_Task directions_: Restate word for word the entries below, starting at the line with "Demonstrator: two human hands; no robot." and ending at the line with "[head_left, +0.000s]". Keep both end lines and omit the pictures.

_The input_:
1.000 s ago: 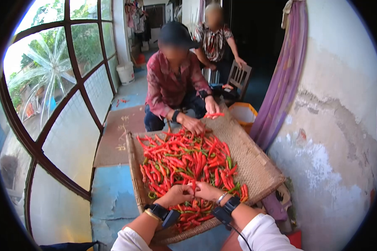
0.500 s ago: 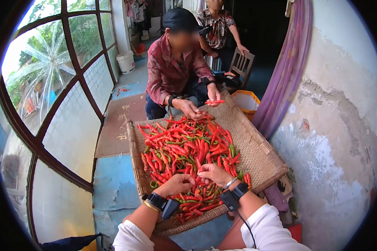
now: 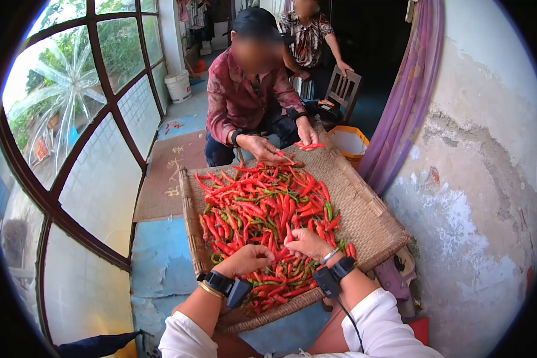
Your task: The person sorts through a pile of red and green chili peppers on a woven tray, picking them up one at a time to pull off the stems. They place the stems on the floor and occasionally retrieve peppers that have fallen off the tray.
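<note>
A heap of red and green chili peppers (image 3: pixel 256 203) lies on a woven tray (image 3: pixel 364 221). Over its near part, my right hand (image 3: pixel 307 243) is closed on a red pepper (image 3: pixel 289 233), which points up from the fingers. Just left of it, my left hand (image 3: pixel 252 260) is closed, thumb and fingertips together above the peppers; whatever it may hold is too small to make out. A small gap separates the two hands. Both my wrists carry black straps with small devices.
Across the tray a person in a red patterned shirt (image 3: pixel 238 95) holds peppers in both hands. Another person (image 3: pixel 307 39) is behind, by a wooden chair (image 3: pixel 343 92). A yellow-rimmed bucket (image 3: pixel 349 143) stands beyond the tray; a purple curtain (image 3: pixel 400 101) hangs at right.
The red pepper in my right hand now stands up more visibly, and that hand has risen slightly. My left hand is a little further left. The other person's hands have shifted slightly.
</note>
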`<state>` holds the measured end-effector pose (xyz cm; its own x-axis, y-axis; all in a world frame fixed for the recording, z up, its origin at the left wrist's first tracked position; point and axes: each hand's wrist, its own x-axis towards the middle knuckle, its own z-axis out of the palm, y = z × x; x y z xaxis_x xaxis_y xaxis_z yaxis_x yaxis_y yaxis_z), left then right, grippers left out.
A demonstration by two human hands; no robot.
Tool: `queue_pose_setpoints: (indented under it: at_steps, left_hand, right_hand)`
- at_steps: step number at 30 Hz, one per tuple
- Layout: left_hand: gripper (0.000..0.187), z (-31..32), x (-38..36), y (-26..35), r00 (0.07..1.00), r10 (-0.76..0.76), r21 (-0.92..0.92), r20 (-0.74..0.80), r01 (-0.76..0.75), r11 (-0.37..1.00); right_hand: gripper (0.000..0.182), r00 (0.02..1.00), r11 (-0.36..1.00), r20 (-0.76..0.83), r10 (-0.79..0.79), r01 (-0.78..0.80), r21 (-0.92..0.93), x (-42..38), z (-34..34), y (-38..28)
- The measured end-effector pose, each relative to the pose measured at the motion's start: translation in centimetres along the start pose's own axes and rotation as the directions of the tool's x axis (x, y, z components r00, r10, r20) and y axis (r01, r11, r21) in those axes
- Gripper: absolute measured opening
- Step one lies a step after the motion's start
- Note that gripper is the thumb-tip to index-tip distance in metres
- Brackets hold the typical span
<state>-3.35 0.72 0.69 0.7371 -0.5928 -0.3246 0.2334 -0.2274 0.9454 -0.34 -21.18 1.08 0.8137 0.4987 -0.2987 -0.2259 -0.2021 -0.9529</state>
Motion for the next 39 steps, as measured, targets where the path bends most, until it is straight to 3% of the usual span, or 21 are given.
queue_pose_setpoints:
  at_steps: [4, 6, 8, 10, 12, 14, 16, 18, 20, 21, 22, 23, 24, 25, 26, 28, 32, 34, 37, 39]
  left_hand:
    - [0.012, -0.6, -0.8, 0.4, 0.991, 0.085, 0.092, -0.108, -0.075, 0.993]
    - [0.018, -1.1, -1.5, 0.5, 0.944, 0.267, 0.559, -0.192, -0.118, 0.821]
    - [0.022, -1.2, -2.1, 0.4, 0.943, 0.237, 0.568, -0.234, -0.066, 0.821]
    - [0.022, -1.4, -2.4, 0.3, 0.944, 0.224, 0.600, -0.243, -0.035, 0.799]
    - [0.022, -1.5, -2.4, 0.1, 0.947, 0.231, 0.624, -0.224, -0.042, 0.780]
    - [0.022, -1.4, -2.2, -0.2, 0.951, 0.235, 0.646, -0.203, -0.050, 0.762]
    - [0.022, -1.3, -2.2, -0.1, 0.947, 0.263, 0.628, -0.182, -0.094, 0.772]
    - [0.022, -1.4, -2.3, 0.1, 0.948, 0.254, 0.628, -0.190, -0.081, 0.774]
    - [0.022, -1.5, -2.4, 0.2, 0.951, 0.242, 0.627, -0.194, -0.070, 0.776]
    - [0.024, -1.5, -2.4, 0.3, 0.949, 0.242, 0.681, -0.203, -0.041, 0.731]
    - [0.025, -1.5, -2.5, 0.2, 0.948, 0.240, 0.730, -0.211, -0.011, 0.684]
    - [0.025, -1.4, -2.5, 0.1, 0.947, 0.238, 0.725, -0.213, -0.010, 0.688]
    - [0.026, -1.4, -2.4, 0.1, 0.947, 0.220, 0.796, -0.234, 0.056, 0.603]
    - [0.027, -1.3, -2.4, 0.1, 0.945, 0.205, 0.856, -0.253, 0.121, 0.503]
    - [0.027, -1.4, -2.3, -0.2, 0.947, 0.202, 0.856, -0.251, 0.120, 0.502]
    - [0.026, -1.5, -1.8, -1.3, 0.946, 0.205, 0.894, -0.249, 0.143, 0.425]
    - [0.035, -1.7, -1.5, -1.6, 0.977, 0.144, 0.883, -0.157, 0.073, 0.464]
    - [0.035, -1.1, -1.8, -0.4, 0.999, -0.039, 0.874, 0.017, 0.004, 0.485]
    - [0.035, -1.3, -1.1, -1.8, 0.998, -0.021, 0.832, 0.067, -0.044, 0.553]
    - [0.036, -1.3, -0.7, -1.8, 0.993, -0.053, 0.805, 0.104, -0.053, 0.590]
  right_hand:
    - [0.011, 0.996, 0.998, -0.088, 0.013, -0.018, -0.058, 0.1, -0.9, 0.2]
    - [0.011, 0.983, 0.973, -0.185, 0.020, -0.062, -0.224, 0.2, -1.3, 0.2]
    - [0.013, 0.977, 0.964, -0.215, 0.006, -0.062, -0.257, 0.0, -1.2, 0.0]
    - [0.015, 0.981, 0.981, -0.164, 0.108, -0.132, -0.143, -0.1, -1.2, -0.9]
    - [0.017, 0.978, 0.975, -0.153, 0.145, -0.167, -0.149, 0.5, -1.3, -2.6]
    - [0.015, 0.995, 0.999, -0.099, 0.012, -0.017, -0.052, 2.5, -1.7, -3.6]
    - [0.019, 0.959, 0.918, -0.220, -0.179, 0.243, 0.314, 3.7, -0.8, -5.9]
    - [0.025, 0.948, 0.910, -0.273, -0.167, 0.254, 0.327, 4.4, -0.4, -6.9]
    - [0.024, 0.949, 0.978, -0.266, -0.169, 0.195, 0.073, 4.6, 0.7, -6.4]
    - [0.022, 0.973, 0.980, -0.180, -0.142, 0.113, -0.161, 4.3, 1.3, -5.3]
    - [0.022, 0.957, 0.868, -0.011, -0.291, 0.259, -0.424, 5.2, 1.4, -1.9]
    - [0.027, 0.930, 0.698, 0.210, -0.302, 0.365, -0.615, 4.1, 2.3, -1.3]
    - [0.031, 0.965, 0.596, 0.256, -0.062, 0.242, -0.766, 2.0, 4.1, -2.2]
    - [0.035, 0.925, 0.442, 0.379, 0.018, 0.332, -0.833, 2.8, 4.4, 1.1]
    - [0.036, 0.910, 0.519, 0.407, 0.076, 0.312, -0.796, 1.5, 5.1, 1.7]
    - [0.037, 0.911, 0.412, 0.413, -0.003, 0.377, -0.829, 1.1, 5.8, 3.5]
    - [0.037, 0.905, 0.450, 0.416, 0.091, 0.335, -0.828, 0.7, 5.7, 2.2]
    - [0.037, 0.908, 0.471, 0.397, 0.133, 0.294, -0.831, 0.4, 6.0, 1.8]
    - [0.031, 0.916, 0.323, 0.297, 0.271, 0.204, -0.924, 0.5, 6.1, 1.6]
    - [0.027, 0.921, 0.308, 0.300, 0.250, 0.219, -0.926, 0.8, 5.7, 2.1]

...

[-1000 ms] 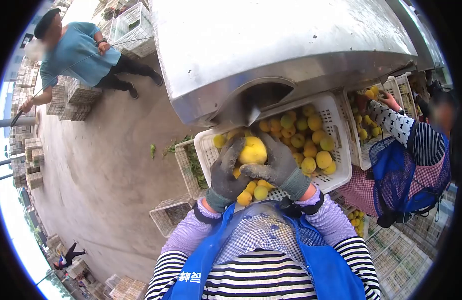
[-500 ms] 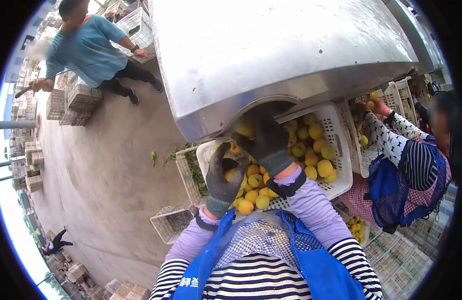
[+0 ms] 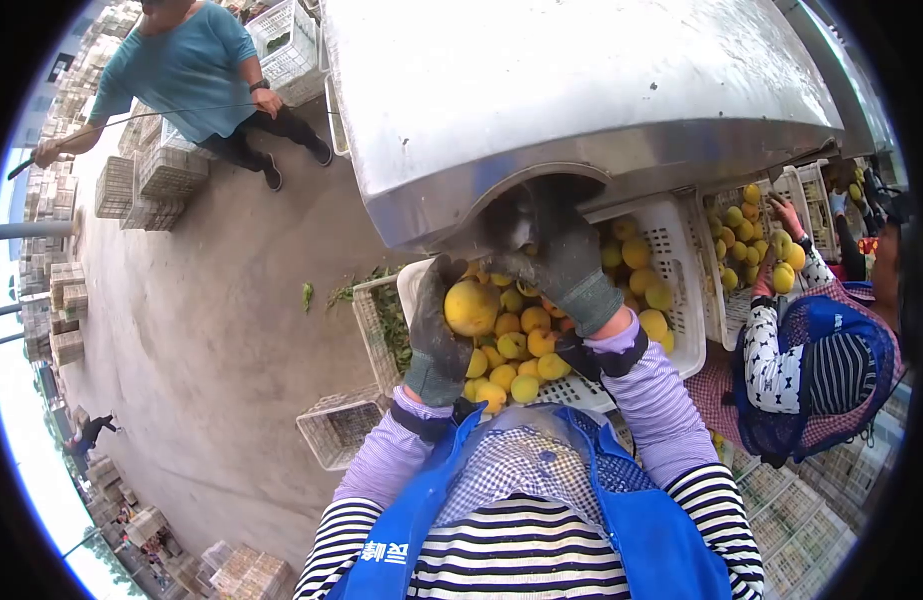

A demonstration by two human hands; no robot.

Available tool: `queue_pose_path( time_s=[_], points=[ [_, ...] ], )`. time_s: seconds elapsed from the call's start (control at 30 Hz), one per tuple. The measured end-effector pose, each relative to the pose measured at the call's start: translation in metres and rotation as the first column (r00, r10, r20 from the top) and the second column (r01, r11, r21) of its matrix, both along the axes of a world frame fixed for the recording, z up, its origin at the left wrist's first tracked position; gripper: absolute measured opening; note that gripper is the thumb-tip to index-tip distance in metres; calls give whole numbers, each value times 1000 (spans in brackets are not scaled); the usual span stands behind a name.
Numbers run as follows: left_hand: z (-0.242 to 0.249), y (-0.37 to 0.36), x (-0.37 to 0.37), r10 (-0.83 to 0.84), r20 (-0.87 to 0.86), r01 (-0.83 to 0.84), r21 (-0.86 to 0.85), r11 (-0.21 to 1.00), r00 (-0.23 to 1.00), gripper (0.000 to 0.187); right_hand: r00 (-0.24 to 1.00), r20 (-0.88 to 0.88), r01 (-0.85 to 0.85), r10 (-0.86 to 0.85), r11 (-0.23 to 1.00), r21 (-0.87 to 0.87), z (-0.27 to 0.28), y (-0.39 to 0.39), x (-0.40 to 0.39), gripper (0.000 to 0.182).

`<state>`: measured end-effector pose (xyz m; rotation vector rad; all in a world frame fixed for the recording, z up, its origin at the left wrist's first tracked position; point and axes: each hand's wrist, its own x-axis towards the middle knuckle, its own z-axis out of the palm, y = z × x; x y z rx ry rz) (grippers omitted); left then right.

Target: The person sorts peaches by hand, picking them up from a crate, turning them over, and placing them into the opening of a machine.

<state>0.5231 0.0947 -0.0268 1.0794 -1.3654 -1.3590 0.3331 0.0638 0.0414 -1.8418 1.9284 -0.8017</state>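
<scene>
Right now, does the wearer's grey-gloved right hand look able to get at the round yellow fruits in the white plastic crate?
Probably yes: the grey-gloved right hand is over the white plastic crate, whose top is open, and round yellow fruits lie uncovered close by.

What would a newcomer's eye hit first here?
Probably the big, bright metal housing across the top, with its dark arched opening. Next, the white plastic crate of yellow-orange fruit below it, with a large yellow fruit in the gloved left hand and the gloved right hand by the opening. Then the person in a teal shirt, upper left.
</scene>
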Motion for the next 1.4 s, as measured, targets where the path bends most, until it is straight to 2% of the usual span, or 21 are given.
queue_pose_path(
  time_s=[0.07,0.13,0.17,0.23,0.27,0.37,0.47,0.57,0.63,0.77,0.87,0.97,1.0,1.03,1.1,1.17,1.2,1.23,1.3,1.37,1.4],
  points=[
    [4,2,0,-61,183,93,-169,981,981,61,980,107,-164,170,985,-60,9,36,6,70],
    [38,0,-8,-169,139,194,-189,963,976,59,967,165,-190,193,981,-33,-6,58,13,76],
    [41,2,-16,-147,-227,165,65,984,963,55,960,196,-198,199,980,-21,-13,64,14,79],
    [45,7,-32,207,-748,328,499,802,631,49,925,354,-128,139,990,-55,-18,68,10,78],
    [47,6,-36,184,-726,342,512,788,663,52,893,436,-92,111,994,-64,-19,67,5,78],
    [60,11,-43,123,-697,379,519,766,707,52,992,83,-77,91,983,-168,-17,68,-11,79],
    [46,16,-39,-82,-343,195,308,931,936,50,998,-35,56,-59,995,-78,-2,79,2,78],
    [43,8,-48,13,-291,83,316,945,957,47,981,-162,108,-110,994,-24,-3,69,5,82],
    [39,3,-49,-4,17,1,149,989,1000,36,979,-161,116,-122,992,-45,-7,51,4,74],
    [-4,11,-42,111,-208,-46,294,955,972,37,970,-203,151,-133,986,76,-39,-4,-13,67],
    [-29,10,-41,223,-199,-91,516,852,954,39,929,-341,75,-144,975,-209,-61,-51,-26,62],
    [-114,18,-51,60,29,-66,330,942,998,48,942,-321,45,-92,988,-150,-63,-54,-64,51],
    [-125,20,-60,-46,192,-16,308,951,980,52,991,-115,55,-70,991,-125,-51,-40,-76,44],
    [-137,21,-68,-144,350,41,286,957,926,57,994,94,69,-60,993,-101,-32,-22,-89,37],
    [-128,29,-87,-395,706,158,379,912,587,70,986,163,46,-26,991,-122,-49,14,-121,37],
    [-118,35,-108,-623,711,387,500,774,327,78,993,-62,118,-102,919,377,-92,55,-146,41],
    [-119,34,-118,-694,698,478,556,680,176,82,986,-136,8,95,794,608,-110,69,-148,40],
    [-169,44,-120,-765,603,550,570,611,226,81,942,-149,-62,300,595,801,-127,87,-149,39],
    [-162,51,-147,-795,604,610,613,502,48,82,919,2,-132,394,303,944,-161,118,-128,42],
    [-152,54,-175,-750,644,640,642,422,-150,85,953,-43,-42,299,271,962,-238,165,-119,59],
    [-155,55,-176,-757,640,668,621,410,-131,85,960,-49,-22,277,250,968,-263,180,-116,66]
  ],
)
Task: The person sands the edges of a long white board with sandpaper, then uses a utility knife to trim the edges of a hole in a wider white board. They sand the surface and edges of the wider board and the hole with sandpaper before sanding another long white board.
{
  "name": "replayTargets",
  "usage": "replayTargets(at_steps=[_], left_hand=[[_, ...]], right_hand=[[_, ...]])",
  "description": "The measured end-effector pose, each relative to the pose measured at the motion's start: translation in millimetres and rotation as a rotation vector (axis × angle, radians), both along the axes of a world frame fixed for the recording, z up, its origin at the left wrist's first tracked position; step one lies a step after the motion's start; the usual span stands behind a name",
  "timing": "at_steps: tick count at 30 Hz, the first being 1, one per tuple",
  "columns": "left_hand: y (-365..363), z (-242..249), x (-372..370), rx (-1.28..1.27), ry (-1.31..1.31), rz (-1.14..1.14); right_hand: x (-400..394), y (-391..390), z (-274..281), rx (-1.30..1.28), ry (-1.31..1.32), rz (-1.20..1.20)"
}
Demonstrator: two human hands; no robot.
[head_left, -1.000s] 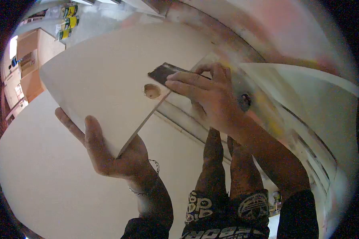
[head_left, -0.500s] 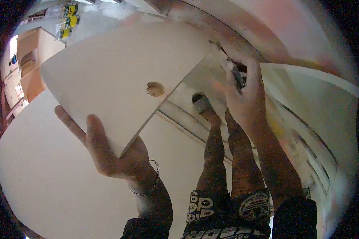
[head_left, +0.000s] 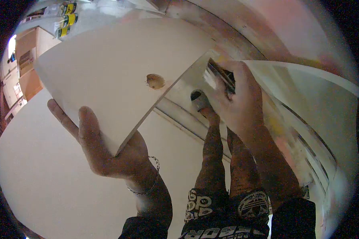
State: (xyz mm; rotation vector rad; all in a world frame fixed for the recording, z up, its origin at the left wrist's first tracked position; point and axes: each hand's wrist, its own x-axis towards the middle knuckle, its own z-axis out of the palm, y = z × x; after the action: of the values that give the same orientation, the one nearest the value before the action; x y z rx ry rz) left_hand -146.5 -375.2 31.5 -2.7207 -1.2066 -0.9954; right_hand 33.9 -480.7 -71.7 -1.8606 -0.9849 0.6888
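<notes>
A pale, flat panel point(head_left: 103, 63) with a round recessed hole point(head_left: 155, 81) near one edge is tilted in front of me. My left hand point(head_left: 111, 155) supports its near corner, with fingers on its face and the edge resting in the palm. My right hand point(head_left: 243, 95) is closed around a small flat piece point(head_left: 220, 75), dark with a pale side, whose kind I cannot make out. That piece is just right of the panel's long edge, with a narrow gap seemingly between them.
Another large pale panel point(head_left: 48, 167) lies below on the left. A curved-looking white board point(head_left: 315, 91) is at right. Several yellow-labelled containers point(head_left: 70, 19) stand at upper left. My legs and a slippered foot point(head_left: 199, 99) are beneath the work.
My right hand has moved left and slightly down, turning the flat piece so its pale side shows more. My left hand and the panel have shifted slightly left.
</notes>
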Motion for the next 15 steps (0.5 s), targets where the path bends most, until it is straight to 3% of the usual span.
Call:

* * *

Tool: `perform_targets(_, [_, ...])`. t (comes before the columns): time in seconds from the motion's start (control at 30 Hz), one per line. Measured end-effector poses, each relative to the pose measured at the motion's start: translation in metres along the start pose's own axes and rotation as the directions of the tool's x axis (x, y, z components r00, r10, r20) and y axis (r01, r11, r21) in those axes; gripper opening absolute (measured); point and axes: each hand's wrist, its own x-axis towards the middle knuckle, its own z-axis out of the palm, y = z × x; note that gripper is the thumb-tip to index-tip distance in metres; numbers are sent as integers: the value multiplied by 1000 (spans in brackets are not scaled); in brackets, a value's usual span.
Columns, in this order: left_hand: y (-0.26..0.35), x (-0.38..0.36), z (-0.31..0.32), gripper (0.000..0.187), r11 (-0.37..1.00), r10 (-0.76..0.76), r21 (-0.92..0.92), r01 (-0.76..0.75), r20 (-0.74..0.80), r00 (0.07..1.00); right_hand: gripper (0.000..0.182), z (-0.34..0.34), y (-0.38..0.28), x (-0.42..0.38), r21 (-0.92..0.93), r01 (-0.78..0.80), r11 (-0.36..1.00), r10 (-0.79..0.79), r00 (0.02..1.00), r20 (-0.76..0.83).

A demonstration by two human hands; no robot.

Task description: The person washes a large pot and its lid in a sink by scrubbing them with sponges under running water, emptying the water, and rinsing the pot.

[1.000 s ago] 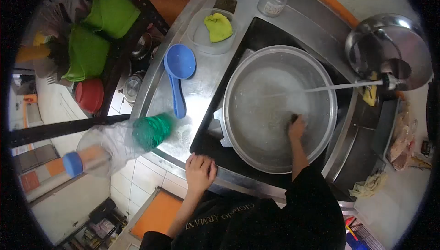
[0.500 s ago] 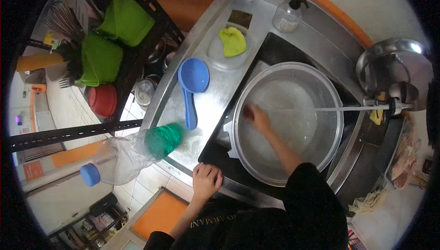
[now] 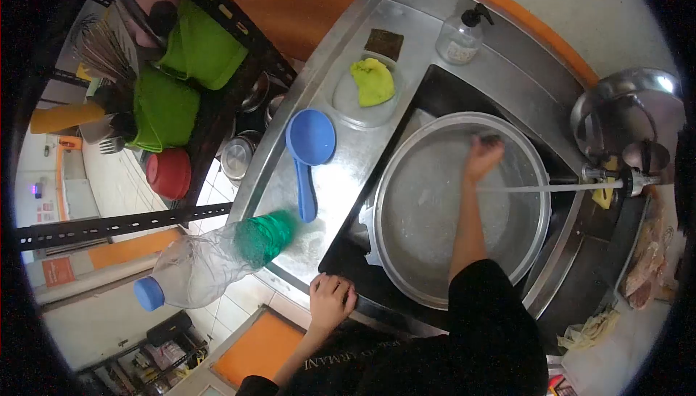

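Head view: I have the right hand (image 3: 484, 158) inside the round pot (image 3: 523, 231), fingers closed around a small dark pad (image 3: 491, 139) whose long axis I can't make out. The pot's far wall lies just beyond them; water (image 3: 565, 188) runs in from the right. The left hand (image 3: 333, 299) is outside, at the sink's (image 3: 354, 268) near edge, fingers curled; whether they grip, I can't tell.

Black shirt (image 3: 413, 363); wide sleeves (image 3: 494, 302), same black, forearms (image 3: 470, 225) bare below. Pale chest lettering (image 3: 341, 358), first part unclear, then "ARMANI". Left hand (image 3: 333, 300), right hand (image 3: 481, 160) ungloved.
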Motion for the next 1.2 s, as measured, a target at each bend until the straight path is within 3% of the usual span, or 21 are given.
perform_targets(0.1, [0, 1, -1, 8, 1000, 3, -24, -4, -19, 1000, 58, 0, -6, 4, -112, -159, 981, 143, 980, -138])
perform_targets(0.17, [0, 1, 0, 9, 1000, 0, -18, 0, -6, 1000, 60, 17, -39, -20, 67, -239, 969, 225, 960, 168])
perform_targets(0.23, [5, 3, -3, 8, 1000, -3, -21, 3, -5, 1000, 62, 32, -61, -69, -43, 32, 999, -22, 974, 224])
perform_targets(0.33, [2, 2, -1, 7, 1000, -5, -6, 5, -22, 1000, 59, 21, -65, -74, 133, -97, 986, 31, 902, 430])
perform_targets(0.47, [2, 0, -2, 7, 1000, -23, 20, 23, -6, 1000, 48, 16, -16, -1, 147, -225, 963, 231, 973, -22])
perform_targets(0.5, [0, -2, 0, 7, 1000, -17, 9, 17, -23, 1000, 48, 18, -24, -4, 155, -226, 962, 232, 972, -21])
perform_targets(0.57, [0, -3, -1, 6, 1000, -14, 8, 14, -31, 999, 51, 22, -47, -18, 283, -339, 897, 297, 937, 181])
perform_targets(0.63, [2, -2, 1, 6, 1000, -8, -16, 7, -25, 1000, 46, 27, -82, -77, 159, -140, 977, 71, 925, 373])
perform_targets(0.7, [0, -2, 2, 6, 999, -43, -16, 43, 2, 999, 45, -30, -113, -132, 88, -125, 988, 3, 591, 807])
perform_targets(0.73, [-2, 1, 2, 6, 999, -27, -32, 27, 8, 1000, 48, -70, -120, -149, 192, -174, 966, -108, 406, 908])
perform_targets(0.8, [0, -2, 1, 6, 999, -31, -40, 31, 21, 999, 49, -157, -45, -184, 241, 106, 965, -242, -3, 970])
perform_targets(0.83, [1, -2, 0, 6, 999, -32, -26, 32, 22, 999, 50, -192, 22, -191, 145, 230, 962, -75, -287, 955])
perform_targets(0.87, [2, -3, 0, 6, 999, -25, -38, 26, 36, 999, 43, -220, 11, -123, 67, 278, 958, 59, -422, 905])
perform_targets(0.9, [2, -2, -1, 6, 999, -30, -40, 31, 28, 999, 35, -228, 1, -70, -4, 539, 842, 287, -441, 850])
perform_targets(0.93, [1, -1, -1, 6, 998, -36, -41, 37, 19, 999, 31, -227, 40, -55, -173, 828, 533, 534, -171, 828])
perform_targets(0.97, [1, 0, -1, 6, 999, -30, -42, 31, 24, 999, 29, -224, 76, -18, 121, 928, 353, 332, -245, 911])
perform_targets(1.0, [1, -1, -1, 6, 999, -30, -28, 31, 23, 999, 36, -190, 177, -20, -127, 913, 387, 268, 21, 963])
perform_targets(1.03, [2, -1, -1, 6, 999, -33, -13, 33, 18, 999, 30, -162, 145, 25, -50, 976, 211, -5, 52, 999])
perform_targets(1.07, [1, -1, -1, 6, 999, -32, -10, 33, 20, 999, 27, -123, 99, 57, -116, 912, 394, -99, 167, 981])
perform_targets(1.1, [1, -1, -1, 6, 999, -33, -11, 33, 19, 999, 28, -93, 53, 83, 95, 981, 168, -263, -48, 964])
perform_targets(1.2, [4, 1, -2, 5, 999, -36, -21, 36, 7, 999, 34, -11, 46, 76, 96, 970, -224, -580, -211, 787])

_Reply_:
Demonstrator: two human hands; no robot.
[head_left, -1.000s] 
[head_left, -0.500s] 
[head_left, +0.000s] 

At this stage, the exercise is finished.